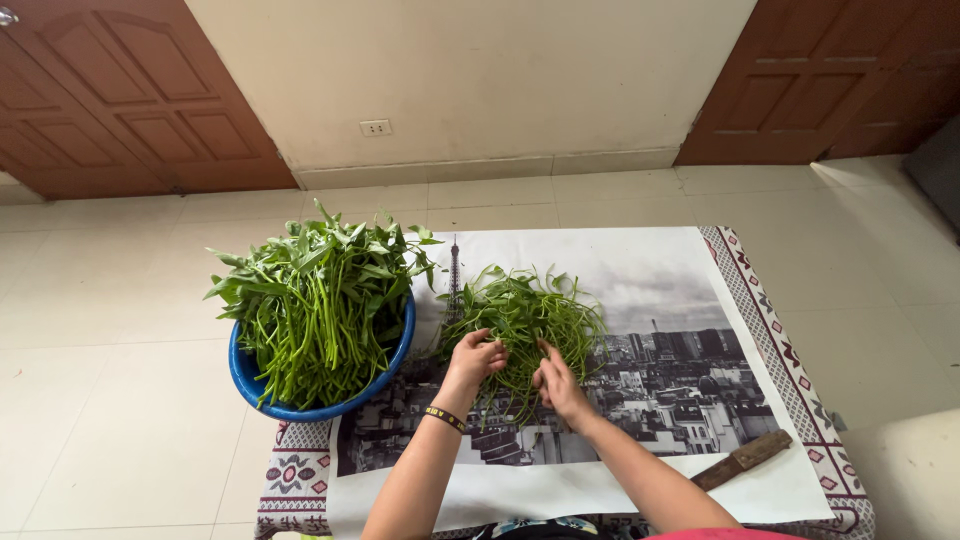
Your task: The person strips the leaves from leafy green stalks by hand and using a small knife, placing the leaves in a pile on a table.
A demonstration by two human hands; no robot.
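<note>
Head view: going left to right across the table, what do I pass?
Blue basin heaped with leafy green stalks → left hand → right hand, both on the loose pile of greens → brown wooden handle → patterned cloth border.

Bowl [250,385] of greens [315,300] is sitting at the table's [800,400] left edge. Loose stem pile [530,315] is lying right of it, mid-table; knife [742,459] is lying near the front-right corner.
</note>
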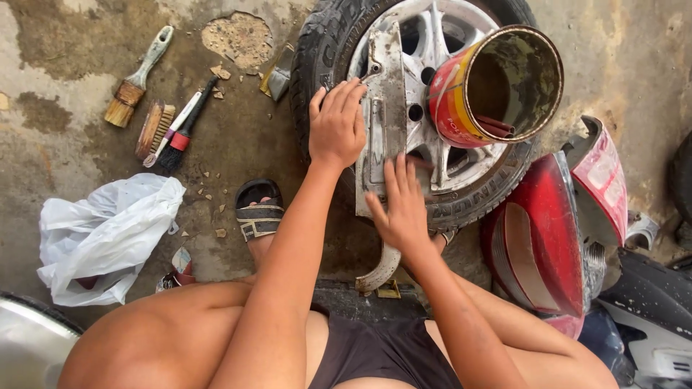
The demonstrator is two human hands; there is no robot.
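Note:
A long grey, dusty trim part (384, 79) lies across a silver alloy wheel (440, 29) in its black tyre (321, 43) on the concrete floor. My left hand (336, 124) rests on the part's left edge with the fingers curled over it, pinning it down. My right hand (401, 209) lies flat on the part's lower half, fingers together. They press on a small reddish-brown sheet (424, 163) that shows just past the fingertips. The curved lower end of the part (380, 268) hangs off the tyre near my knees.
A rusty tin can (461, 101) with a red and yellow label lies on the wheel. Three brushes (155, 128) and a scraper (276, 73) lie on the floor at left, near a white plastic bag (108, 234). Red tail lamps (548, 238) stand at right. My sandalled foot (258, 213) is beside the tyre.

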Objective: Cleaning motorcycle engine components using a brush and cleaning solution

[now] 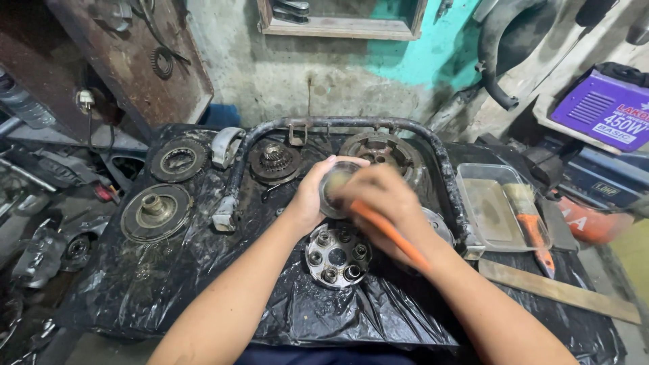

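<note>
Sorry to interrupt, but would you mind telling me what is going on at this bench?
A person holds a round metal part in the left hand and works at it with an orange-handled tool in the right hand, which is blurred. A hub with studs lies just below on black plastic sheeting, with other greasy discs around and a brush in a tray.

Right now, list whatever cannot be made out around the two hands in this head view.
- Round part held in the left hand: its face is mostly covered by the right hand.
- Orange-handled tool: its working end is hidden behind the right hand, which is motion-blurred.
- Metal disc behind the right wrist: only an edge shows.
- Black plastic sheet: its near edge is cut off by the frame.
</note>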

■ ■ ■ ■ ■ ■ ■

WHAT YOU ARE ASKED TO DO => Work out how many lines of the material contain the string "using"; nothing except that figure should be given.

RESULT OF THE TASK => 2